THE TASK.
This exercise calls for the records to be repeated in full, exactly as written.

##### ENTRIES SUPPLIED #####

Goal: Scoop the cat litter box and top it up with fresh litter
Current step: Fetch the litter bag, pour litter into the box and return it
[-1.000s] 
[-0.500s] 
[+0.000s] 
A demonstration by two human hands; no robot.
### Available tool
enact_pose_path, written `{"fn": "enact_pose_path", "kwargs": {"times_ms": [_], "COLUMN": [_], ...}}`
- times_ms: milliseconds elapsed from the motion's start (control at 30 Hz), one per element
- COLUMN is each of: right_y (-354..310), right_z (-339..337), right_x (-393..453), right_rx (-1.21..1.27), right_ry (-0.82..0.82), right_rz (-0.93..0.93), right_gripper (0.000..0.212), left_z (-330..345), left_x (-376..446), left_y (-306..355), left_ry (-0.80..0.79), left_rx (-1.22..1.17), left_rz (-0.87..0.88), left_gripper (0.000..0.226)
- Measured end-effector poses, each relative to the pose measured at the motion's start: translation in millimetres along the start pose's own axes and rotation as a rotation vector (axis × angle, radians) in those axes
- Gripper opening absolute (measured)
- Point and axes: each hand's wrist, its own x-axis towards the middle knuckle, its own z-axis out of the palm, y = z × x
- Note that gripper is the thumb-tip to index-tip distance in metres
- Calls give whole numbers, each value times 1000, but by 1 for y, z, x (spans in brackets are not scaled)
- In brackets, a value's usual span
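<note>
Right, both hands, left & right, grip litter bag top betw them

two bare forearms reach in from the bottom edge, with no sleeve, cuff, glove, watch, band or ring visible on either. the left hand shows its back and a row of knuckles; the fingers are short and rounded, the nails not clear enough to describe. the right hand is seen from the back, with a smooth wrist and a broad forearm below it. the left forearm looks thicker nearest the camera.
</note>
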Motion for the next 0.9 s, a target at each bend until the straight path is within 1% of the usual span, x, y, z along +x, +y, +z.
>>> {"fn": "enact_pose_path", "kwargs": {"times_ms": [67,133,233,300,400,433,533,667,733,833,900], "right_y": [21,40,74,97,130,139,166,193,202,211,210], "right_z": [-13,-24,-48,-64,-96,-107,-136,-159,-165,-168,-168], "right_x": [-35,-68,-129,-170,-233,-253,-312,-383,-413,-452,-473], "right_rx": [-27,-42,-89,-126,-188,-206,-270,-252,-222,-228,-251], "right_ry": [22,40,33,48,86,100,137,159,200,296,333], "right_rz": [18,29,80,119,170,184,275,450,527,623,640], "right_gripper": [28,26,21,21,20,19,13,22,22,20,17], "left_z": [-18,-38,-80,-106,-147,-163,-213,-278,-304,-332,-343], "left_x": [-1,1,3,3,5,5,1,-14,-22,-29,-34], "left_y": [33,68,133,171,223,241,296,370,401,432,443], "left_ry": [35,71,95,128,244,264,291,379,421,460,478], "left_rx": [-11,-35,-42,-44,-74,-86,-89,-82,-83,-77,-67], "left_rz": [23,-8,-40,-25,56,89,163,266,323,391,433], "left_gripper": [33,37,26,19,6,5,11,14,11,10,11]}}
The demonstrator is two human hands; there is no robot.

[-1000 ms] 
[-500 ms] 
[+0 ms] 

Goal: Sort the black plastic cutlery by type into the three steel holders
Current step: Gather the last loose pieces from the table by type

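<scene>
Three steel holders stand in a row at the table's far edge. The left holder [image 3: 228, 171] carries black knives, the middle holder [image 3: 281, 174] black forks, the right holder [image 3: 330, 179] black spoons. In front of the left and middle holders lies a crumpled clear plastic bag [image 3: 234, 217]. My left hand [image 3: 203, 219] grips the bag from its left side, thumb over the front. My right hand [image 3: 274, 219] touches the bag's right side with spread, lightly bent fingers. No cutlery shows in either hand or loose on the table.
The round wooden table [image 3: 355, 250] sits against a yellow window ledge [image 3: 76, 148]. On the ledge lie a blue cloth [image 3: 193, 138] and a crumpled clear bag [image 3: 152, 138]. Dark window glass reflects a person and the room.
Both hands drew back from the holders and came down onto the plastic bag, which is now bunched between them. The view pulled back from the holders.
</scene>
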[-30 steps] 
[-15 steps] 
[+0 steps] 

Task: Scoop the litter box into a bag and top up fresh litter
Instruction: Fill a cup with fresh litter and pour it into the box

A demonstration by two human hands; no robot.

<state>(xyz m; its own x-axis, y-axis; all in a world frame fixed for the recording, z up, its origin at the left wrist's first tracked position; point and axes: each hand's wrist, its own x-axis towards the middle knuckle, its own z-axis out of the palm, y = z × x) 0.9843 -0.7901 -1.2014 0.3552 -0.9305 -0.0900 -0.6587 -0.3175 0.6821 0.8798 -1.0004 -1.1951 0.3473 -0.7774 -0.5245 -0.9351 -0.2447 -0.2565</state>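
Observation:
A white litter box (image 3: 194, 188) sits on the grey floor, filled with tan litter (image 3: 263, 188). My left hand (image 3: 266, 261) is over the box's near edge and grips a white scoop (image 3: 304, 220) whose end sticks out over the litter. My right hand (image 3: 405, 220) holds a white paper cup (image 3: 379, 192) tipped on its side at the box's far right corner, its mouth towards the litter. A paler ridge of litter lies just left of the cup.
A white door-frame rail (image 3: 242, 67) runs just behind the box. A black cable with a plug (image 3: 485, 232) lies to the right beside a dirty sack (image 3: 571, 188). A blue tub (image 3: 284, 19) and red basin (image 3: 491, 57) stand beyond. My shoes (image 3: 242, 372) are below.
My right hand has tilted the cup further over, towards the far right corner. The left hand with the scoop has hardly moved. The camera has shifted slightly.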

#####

SOLUTION.
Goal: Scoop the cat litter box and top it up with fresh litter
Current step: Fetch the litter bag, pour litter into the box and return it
[-1.000s] 
[-0.500s] 
[+0.000s] 
A demonstration by two human hands; no robot.
### Available tool
enact_pose_path, written `{"fn": "enact_pose_path", "kwargs": {"times_ms": [_], "COLUMN": [_], ...}}`
- times_ms: milliseconds elapsed from the motion's start (control at 30 Hz), one per element
- COLUMN is each of: right_y (-354..310), right_z (-339..337), right_x (-393..453), right_rx (-1.21..1.27), right_ry (-0.82..0.82), right_rz (-0.93..0.93), right_gripper (0.000..0.212), left_z (-330..345), left_x (-376..446), left_y (-306..355), left_ry (-0.80..0.79), left_rx (-1.22..1.17), left_rz (-0.87..0.88), left_gripper (0.000..0.226)
- Measured end-effector poses, each relative to the pose measured at the motion's start: translation in millimetres along the start pose's own axes and rotation as a rotation vector (axis × angle, radians) in those axes
- Gripper opening absolute (measured)
- Point and axes: each hand's wrist, its own x-axis towards the middle knuckle, its own z-axis out of the palm, y = z × x
- Note that gripper is the thumb-tip to index-tip distance in metres
- Calls give whole numbers, each value times 1000, but by 1 for y, z, x (spans in brackets are not scaled)
- In brackets, a value's usual span
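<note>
Right, both hands, left & right, grip litter bag top betw them

two bare forearms reach in from the bottom edge, with no sleeve, cuff, glove, watch, band or ring visible on either. the left hand shows its back and a row of knuckles; the fingers are short and rounded, the nails not clear enough to describe. the right hand is seen from the back, with a smooth wrist and a broad forearm below it. the left forearm looks thicker nearest the camera.
</note>
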Motion for the next 0.9 s, a target at each bend until the straight path is within 1% of the usual span, x, y, z along +x, +y, +z.
>>> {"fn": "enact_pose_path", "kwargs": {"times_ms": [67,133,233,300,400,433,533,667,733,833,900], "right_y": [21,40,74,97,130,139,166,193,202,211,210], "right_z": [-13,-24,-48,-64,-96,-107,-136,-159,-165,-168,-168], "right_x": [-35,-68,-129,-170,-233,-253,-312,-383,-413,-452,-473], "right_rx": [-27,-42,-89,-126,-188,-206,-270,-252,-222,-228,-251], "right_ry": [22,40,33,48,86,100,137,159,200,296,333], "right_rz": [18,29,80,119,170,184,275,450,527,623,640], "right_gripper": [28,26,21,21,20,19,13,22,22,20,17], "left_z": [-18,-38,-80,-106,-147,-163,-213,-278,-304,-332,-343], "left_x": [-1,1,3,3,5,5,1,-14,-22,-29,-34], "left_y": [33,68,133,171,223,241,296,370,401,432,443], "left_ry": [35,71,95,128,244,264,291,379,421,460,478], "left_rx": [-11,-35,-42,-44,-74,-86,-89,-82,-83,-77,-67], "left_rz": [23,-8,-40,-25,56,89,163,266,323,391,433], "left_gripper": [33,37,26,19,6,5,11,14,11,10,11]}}
The demonstrator is two human hands; there is no robot.

[-1000 ms] 
[-500 ms] 
[+0 ms] 

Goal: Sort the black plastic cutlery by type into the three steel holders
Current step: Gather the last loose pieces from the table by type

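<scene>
Three steel holders stand in a row at the table's far edge. The left holder [image 3: 228, 171] carries black knives, the middle holder [image 3: 281, 174] black forks, the right holder [image 3: 330, 179] black spoons. In front of the left and middle holders lies a crumpled clear plastic bag [image 3: 234, 217]. My left hand [image 3: 203, 219] grips the bag from its left side, thumb over the front. My right hand [image 3: 274, 219] touches the bag's right side with spread, lightly bent fingers. No cutlery shows in either hand or loose on the table.
The round wooden table [image 3: 355, 250] sits against a yellow window ledge [image 3: 76, 148]. On the ledge lie a blue cloth [image 3: 193, 138] and a crumpled clear bag [image 3: 152, 138]. Dark window glass reflects a person and the room.
Both hands drew back from the holders and came down onto the plastic bag, which is now bunched between them. The view pulled back from the holders.
</scene>
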[-30 steps] 
[-15 steps] 
[+0 steps] 

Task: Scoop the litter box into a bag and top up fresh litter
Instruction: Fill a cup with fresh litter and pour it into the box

A demonstration by two human hands; no robot.

<state>(xyz m; its own x-axis, y-axis; all in a world frame fixed for the recording, z up, its origin at the left wrist's first tracked position; point and axes: each hand's wrist, its own x-axis towards the middle knuckle, its own z-axis out of the palm, y = z × x) 0.9843 -0.7901 -1.2014 0.3552 -0.9305 -0.0900 -0.6587 -0.3175 0.6821 0.8798 -1.0004 -1.1951 0.3473 -0.7774 -0.5245 -0.9351 -0.2447 -0.2565</state>
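Observation:
A white litter box (image 3: 194, 188) sits on the grey floor, filled with tan litter (image 3: 263, 188). My left hand (image 3: 266, 261) is over the box's near edge and grips a white scoop (image 3: 304, 220) whose end sticks out over the litter. My right hand (image 3: 405, 220) holds a white paper cup (image 3: 379, 192) tipped on its side at the box's far right corner, its mouth towards the litter. A paler ridge of litter lies just left of the cup.
A white door-frame rail (image 3: 242, 67) runs just behind the box. A black cable with a plug (image 3: 485, 232) lies to the right beside a dirty sack (image 3: 571, 188). A blue tub (image 3: 284, 19) and red basin (image 3: 491, 57) stand beyond. My shoes (image 3: 242, 372) are below.
My right hand has tilted the cup further over, towards the far right corner. The left hand with the scoop has hardly moved. The camera has shifted slightly.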

With that, the exercise is finished.